- [Description of the task] Beneath this task are records; print exactly the stretch of them from the line with "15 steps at" through the line with "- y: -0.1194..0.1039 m", both ends included.

- [Data listing]
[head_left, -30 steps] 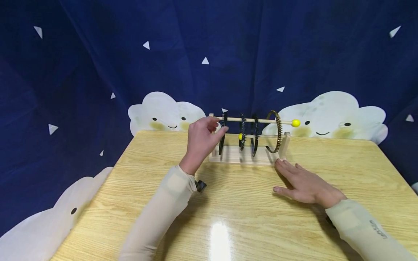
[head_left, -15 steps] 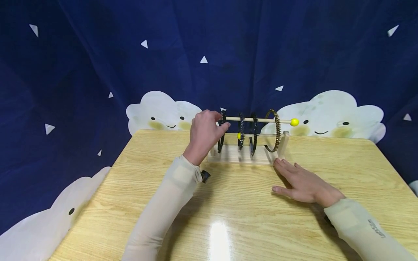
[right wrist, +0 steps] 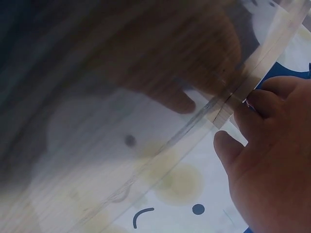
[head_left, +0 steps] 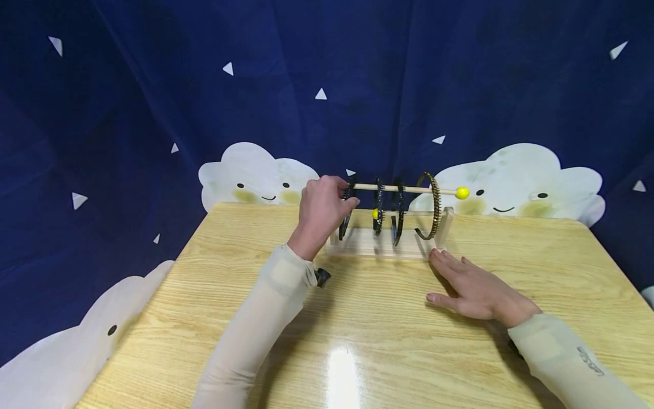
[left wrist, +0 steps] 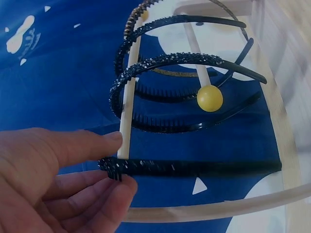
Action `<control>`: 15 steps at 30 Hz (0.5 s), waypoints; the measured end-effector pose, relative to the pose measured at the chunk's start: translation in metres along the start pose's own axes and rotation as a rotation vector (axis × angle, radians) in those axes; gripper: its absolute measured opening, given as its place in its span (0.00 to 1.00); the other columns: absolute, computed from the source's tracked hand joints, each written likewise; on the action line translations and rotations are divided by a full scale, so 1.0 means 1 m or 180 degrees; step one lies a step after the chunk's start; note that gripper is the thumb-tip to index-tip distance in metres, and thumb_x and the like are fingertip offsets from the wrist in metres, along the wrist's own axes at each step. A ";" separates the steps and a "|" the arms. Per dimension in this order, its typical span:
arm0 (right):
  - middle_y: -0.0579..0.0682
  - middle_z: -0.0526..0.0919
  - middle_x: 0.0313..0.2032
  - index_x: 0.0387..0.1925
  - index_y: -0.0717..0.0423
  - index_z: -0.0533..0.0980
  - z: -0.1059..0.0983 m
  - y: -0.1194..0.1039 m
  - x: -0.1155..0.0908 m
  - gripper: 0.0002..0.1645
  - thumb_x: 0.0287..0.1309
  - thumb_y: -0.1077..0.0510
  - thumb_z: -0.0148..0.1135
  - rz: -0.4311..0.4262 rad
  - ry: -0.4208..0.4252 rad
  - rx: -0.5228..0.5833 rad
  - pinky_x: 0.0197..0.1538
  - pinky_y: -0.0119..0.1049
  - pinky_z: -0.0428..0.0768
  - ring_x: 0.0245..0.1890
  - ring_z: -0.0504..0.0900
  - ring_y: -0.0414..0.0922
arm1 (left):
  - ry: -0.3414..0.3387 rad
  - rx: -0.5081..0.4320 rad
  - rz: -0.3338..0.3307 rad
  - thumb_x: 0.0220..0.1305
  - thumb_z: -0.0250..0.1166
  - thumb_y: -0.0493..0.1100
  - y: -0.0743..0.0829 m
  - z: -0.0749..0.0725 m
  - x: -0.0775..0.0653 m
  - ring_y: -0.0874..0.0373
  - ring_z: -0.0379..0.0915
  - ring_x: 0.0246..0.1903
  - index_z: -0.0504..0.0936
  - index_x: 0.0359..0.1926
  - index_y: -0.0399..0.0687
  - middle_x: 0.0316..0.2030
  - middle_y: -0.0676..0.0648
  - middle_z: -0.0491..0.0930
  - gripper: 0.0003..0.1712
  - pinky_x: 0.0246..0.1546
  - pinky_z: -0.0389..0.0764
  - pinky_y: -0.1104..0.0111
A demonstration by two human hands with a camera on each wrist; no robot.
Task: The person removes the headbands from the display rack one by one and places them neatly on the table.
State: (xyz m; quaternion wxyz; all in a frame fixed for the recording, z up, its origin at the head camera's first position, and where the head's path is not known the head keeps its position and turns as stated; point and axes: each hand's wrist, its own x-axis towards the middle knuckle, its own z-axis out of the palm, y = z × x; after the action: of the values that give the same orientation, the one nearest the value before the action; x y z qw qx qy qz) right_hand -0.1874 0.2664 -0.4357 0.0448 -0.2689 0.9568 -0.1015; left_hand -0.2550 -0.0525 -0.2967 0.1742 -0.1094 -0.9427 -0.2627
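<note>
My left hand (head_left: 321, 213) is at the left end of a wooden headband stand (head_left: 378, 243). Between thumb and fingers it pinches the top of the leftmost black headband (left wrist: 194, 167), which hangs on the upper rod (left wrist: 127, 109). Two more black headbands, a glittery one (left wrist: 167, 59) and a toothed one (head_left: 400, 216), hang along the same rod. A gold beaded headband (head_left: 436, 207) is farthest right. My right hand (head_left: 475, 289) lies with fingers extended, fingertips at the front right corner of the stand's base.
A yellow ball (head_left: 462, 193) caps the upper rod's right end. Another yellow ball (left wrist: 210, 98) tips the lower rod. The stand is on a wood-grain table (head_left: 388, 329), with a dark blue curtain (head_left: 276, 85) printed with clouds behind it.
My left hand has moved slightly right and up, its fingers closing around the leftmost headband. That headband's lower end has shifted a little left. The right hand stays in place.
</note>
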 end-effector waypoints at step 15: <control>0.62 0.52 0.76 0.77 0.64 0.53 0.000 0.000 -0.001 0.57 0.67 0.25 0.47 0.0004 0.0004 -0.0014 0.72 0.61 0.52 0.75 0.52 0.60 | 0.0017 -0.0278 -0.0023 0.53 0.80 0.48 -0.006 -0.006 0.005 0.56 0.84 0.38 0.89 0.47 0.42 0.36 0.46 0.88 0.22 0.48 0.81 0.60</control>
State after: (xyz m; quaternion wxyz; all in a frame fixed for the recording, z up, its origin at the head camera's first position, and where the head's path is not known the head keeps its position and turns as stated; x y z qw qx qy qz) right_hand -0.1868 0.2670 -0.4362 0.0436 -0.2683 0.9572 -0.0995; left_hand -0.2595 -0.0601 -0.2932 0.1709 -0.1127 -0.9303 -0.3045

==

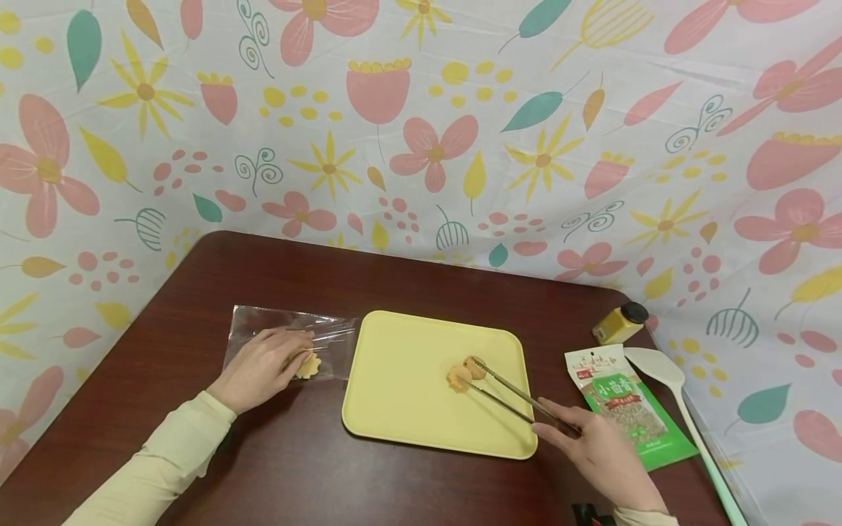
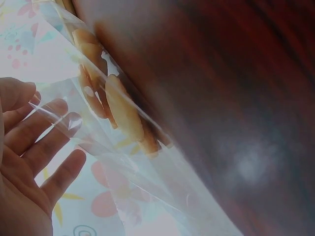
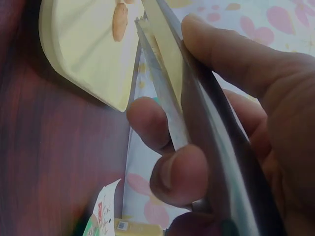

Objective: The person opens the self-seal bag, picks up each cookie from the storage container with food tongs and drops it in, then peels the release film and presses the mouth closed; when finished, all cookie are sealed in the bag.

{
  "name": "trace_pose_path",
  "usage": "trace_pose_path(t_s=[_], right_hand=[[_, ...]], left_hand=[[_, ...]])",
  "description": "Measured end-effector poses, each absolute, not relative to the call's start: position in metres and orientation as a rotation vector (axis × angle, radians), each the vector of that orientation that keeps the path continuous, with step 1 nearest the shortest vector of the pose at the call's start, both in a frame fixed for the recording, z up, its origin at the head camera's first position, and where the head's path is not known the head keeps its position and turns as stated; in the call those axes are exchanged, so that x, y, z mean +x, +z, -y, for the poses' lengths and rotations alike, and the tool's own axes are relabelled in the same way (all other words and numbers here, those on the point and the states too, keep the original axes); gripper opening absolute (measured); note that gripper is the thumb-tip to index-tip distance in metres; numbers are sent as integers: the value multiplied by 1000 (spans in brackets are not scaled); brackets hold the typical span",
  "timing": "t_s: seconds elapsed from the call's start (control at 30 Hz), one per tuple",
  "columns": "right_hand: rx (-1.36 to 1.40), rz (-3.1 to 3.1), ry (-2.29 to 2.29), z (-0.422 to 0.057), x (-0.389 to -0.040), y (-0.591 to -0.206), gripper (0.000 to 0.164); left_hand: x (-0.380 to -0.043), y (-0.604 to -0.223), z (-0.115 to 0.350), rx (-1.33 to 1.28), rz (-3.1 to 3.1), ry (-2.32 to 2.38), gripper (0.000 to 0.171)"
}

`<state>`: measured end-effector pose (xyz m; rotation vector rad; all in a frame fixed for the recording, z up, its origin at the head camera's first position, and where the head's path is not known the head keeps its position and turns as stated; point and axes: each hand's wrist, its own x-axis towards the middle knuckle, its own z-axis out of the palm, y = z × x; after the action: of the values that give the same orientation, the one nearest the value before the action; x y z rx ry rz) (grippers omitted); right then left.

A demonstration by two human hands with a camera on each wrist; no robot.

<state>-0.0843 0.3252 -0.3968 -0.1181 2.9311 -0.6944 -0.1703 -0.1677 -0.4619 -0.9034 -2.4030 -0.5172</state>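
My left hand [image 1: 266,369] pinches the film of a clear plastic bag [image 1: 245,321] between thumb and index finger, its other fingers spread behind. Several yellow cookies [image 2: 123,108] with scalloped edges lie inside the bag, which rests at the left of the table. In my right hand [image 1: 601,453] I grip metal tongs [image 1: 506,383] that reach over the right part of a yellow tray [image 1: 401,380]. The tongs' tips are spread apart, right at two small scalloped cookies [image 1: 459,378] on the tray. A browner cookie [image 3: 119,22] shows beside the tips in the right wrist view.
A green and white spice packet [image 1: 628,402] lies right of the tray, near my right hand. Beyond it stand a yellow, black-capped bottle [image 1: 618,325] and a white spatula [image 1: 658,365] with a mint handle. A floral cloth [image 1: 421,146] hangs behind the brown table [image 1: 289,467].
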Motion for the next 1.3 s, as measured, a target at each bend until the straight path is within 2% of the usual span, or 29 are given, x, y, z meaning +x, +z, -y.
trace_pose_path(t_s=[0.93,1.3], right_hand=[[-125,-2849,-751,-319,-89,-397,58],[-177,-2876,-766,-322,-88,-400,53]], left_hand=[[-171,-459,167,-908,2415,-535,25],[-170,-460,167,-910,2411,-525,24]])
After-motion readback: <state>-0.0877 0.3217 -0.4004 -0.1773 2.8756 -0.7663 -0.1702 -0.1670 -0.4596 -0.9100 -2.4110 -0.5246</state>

- [Exercise response]
Action `<control>`: 15 steps at 30 Hz (0.5 s), waypoints; the measured end-effector pose, relative to the pose measured at the chunk's start: translation in metres along the start pose's own axes and rotation as a rotation vector (axis × angle, radians) in those axes; gripper: its absolute measured opening, given as its place in its span (0.00 to 1.00); the other columns: absolute, computed from the source's tracked hand joints, each written likewise; on the action line translations and rotations are divided by a full scale, so 1.0 means 1 m or 180 degrees; step one lies a step after the chunk's start; note that gripper is the thumb-tip to index-tip distance in metres, and thumb_x and the like are fingertip offsets from the wrist in metres, along the wrist's own axes at each step. A ";" separates the steps and a "|" the arms. Per dimension in this order, its typical span:
arm0 (right):
  - middle_y: -0.0579..0.0682
  - middle_z: -0.0526..0.0919
  - middle_x: 0.0313..0.2032
  - index_x: 0.0387..0.1925
  - index_y: -0.0717..0.0423
  - index_z: -0.0533..0.0980
  - z: -0.1059..0.0983 m
  - y: -0.1194..0.1039 m

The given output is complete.